On July 30, a pro bono team consisting of an Attorney with Thompson, Coe, Cousins & Irons, L.L.P., Jack Carnegie, a partner with Strasburger & Price, and John Hagan, an attorney with Jackson Gilmour & Dobbs, P.C., successfully vacated the conviction of a minor who was certified for trial as an adult at age 16 and sentenced to 30 years for murder.  In a 25-page opinion, the Houston First Court of Appeals vacated the conviction of a young man who has been incarcerated in an adult facility since he was sixteen years old. The Court held that the juvenile court abused its discretion in certifying the minor and vacated his criminal conviction.  The ruling is extraordinary because in thousands of cases involving children who have been certified to stand trial as adults in Texas, not one certification ruling had been reversed in more than two decades.

Wood practices in our firm’s insurance litigation section and had no experience in criminal matters until learning of this case in 2008.  She spent hundreds of hours preparing a brief in response and opposition to the State’s motion to transfer the minor to adult criminal court.  When the juvenile court transferred the minor, Wood prepared a petition for writ of mandamus which she sent to Carnegie and Hagan, both of whom had been her bosses when she was a legal assistant.  Within minutes, both Carnegie and Hagan were on board, pro bono.  The three of them prepared a petition for writ of mandamus which was ultimately denied because, as they found out, since 1995, children who are certified as adults have been statutorily barred from appealing a certification until the end of criminal court proceedings.  Even more shocking was to learn that children under 17 were placed in solitary confinement “for their own good” in Harris County Jail and some were kept over a year in that condition before having their case dismissed or found innocent.  They had no remedy, no Constitutional protection, and no voice.

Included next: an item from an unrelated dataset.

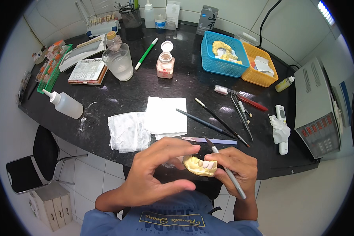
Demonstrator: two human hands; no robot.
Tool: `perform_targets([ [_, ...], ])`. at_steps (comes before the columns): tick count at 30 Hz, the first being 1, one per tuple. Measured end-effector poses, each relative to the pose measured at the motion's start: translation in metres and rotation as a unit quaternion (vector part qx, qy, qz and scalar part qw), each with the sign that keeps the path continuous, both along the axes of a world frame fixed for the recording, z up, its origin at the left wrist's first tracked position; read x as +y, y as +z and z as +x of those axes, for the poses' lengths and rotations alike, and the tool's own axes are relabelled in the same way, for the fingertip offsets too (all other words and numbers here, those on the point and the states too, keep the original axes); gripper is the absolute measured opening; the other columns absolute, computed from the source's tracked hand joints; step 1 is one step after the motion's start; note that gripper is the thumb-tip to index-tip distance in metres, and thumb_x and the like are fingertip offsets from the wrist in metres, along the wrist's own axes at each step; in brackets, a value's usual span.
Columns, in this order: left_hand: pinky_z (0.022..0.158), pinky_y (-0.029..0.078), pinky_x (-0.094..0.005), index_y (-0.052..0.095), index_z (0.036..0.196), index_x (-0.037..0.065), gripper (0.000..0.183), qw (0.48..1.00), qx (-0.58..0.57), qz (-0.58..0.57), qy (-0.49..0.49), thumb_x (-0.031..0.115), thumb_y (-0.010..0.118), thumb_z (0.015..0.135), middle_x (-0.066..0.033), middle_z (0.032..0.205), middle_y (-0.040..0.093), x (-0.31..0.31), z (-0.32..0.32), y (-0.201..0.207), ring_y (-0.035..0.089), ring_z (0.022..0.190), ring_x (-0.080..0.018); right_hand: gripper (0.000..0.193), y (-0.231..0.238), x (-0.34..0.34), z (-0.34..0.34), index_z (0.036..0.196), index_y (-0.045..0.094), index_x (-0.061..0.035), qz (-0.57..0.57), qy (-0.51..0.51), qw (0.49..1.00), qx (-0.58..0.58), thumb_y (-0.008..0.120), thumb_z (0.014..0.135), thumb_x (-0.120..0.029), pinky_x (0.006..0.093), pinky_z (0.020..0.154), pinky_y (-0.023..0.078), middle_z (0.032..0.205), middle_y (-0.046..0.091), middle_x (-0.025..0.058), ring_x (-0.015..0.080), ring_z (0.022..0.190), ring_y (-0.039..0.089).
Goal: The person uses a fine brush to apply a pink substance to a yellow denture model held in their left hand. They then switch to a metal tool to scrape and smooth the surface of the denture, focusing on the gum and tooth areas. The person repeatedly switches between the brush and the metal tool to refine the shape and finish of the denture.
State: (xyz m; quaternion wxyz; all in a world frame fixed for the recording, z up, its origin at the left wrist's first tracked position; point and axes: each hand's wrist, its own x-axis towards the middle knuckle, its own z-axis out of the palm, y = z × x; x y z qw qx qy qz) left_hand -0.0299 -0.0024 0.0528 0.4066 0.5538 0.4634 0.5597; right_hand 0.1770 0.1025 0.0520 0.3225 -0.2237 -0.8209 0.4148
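Note:
A yellow plaster dental cast [196, 166] with a few pinkish-white teeth is in front of my chest, just off the desk's near edge. My right hand [236, 165] grips its right end between thumb and fingers. That same hand also holds a metal-handled knife [233, 181], its dark pointed blade up and to the left. My left hand [157, 167] is at the cast's left side, thumb and forefinger spread wide around a gap. Whether its hidden fingers touch the cast, I cannot tell.
White tissues [167, 116], a lilac strip [214, 141], brushes [224, 122] and tweezers [242, 114] lie beyond my hands. Farther back stand an open powder jar [165, 67], a glass of cloudy water [121, 65], a blue basket [210, 65] and a yellow basket [259, 78]. A squeeze bottle [69, 106] lies left.

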Motion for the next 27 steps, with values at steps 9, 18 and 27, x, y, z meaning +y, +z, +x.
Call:
perform_targets([
  [9, 0.094, 0.052, -0.0304, 0.061, 0.123, -0.004, 0.040, 0.977, -0.207, -0.035, -0.028, -0.007, 0.070, 0.084, -0.0125, 0.115, 0.060, -0.006, 0.015, -0.014, 0.060, 0.110, -0.0176, 0.038, -0.007, -0.002, -0.009, 0.108, 0.074, -0.0074, 0.027, 0.018, 0.999, 0.016, 0.082, 0.071, -0.010, 0.0284, 0.061, 0.053, 0.089, 0.070, 0.0107, 0.0199, 0.075, 0.069],
  [18, 0.093, 0.052, -0.0305, 0.066, 0.115, -0.003, 0.036, 0.984, -0.158, 0.016, 0.081, -0.012, 0.070, 0.080, -0.0136, 0.113, 0.061, -0.007, 0.022, -0.030, 0.062, 0.107, -0.0190, 0.072, -0.018, -0.020, -0.010, 0.120, 0.055, 0.0055, -0.024, -0.163, 0.980, 0.114, 0.051, 0.093, -0.061, 0.0331, 0.082, 0.051, 0.093, 0.068, 0.0162, 0.0229, 0.087, 0.067],
  [27, 0.089, 0.051, -0.0303, 0.066, 0.115, -0.003, 0.039, 0.979, -0.165, -0.008, 0.121, -0.012, 0.071, 0.077, -0.0144, 0.111, 0.062, -0.007, 0.023, -0.040, 0.062, 0.104, -0.0192, 0.020, -0.026, -0.022, -0.030, 0.101, 0.062, 0.0009, 0.116, -0.056, 0.971, 0.200, 0.069, 0.084, -0.006, 0.0415, 0.074, 0.058, 0.083, 0.066, 0.0145, 0.0283, 0.078, 0.069],
])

Wood was relentless in her efforts to stop sending children to be tortured who had not been convicted of a crime.  Wood’s efforts included hundreds of hours of pro bono work by lawyers in four separate law firms, including Thompson Coe.  Wood also rallied the support of two public interest groups who filed amicus briefs at both the mandamus and appellate stages: Texas Appleseed and The University of Houston Center for Children’s Law and Policy.

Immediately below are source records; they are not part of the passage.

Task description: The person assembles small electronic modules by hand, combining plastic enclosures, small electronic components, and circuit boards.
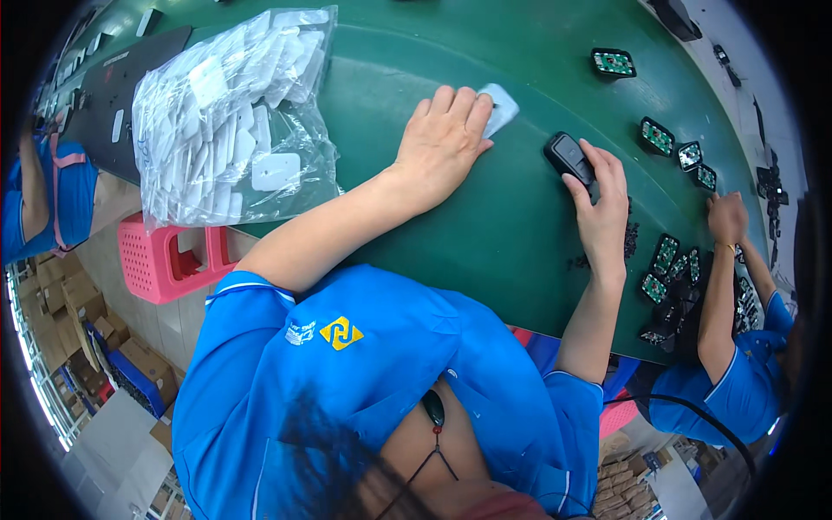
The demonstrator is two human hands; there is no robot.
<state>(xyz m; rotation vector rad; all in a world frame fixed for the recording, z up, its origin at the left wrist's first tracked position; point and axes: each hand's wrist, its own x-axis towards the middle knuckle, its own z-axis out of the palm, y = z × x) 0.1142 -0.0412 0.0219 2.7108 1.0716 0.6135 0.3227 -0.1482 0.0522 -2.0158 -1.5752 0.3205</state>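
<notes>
While left fingers (464, 103) touch a flat plate (504, 113), right fingers (604, 165) hold rounded plastic (568, 156)

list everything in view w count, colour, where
table: 1, green, centre
black device: 1, black, in right hand
pale plate: 1, whitish, touching left hand
clear bag: 1, transparent, table's left side
plates: many, white, inside bag
circuit boards: several, green, table's right side
small parts: many, dark, beside right wrist
stool: 1, pink, left
boxes: several, brown, lower left
co-workers: at least 2, blue clothing, both sides
pendant: 1, dark, chest
left hand: 1, bare, upper centre
right hand: 1, bare, right of centre
</notes>
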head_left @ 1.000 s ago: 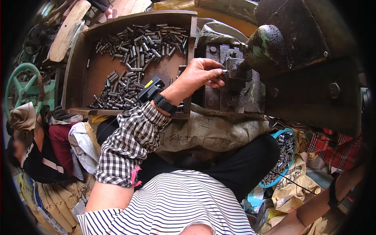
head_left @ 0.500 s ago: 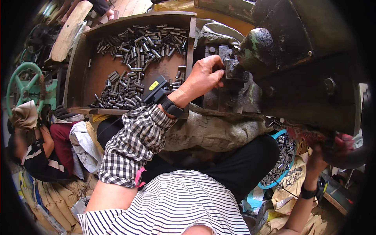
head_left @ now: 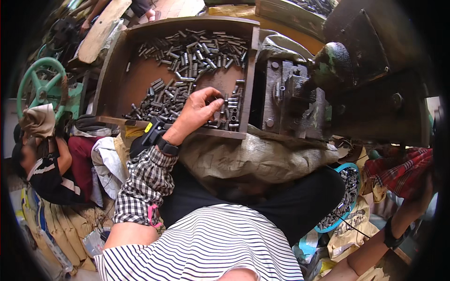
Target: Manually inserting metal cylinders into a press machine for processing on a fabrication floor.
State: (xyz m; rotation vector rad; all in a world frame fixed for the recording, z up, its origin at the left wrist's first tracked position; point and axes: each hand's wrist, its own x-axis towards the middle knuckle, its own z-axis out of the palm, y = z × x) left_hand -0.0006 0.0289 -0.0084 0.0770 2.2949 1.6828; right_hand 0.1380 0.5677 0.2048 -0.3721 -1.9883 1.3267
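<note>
Workshop space is seen to be crowded around a wooden tray [head_left: 152, 75], taken here as the reference for all positions. Small metal tubes [head_left: 199, 54] are heaped inside the tray, with patches of its reddish floor left exposed. To the right of the tray, a dark, greasy machine [head_left: 358, 89] is installed. To the left of the tray, a green handwheel [head_left: 41, 94] is noted. Grey-brown sacking [head_left: 262, 157] is bunched below the tray's near edge.

The left hand [head_left: 199, 111] is positioned over the near right part of the tray, among the tubes. Its grip is curled, with thumb and forefinger brought close together; whether a tube is pinched cannot be told. The right hand [head_left: 424, 191] is found well to the right of the tray, beside a red plaid cloth [head_left: 398, 171]; its grip is obscured by shadow and its state cannot be determined. A blue basin [head_left: 323, 230], loaded with metal pieces [head_left: 346, 192], is located to the tray's lower right.
</note>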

Even before the conviction was vacated on July 30, as a result of this case and Wood’s efforts, Texas passed a law in 2011 requiring that minors merely accused of a crime must remain in juvenile facilities until their trials.

Wood, Jack Carnegie, John Hagan, and criminal lawyer David Adler hope that the hundreds of hours spent working pro bono on this matter and this monumental opinion will encourage juvenile courts and prosecutors to look deeper into the circumstances of each child and choose rehabilitation first in keeping with the purpose of the Family Code.